A reason for working to defeat Labour
It isn't all that often that I record my agreement with him, but today is one of the days on which I do. George Monbiot thinks that there's an overwhelming reason to look forward to the end of this Labour government: the latter consists of 'a cabinet of war criminals'; it 'launched and sustained an unprovoked war' in Iraq.
Monbiot is right. I don't mean that he's right to say they're war criminals. Regular readers of this blog will know what I think about the much-canvassed claim that the Iraq war was illegal. (For my most recent posts on this issue, see here and here.)

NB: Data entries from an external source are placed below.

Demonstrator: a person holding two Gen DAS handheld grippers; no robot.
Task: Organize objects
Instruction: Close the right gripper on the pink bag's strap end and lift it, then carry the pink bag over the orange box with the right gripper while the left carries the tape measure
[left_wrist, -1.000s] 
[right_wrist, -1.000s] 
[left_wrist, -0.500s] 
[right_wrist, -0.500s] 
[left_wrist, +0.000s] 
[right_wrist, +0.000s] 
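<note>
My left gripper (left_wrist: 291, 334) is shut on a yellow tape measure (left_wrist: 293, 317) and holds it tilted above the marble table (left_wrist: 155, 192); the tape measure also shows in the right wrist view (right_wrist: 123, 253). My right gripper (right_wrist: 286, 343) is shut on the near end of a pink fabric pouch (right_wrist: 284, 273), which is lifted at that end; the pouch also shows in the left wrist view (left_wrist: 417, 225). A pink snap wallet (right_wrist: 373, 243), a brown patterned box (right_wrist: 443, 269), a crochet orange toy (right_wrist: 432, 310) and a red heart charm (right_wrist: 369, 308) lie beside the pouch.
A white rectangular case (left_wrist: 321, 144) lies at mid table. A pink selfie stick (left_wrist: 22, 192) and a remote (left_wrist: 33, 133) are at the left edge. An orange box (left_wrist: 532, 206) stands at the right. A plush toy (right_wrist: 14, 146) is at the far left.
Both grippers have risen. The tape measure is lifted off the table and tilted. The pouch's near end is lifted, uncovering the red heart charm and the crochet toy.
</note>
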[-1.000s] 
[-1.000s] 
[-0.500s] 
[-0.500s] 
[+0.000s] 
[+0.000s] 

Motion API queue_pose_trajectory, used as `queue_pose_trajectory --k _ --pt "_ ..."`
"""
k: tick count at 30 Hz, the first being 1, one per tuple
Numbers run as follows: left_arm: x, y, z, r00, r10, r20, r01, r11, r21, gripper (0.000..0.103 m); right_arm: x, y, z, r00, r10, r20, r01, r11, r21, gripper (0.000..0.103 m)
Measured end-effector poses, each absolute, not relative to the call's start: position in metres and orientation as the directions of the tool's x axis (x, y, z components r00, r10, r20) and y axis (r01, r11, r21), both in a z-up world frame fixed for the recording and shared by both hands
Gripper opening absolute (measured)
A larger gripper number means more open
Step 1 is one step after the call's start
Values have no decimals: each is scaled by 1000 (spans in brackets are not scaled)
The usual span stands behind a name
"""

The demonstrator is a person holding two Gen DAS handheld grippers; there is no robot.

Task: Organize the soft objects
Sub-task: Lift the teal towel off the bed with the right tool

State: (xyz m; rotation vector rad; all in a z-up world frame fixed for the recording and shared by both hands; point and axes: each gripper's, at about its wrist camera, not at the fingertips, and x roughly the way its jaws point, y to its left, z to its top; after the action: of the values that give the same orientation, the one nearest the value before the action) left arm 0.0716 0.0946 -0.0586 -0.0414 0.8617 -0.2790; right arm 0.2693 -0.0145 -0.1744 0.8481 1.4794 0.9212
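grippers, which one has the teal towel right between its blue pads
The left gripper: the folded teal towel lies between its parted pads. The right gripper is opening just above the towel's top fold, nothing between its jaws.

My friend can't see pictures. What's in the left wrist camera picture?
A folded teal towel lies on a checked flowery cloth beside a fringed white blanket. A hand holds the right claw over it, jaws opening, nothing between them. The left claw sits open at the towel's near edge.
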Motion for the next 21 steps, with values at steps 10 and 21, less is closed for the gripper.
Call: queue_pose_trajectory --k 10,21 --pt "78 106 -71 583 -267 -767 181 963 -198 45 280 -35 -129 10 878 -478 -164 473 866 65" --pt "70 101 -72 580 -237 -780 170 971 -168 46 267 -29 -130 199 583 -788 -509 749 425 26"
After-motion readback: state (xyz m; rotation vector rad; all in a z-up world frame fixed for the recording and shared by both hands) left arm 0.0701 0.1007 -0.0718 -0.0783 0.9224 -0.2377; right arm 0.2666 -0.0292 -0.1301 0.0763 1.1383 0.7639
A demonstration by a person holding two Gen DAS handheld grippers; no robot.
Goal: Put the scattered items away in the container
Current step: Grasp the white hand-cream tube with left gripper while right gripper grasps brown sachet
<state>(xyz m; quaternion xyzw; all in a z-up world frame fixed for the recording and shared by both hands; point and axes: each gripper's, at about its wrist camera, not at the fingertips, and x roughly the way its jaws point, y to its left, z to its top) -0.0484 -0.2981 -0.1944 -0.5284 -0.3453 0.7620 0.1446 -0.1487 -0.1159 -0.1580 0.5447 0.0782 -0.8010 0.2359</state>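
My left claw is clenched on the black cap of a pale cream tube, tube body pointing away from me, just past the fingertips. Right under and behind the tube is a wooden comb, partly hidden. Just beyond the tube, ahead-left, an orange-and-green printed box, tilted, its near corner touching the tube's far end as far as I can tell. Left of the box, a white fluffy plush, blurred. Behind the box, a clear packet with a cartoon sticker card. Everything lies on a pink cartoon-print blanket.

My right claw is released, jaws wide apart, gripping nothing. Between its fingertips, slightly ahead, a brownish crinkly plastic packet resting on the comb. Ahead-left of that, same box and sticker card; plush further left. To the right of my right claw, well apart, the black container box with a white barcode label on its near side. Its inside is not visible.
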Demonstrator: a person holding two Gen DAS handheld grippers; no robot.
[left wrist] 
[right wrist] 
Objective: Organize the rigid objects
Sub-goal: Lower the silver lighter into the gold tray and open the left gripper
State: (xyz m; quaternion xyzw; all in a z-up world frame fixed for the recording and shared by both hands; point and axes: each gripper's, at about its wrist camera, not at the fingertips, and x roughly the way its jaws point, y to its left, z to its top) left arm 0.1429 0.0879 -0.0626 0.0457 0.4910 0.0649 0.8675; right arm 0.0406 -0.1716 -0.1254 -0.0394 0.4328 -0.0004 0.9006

No, what I mean is that anyone who thinks that the war was illegal and that this government is a government of war criminals should want to see it defeated, removed. One could go further and say that, within the limits of what they can manage consistently with other important commitments of theirs, they have a duty to do what they can to further the cause of seeing the back of it - by not voting for it, not urging anyone else to, indeed urging others not to. This is so, I would say, even if such behaviour means the return of the Conservative Party to government. Here it might be suggested that, had the Conservatives been in office in early 2003, they too would have backed the war and so become the war criminals Monbiot and others who think the same way see the Labour government as being. But that someone may have been likely to become a war criminal in certain circumstances, while it may not endear him to you, doesn't impose the same obligations as arise with regard to someone who actually is a war criminal. Just as: there are many who will become murderers in certain circumstances, but we only punish actual murderers for murder. As a conscientious democratic citizen, you should certainly not be acting to keep in power a government of those you think to be war criminals - even, I would say, if the consequence of what you do to see to it that they're defeated is another Conservative government.
Which just goes to show you, in case you needed showing, that doing what you think is right morally and politically can sometimes have consequences that are very unwelcome to you.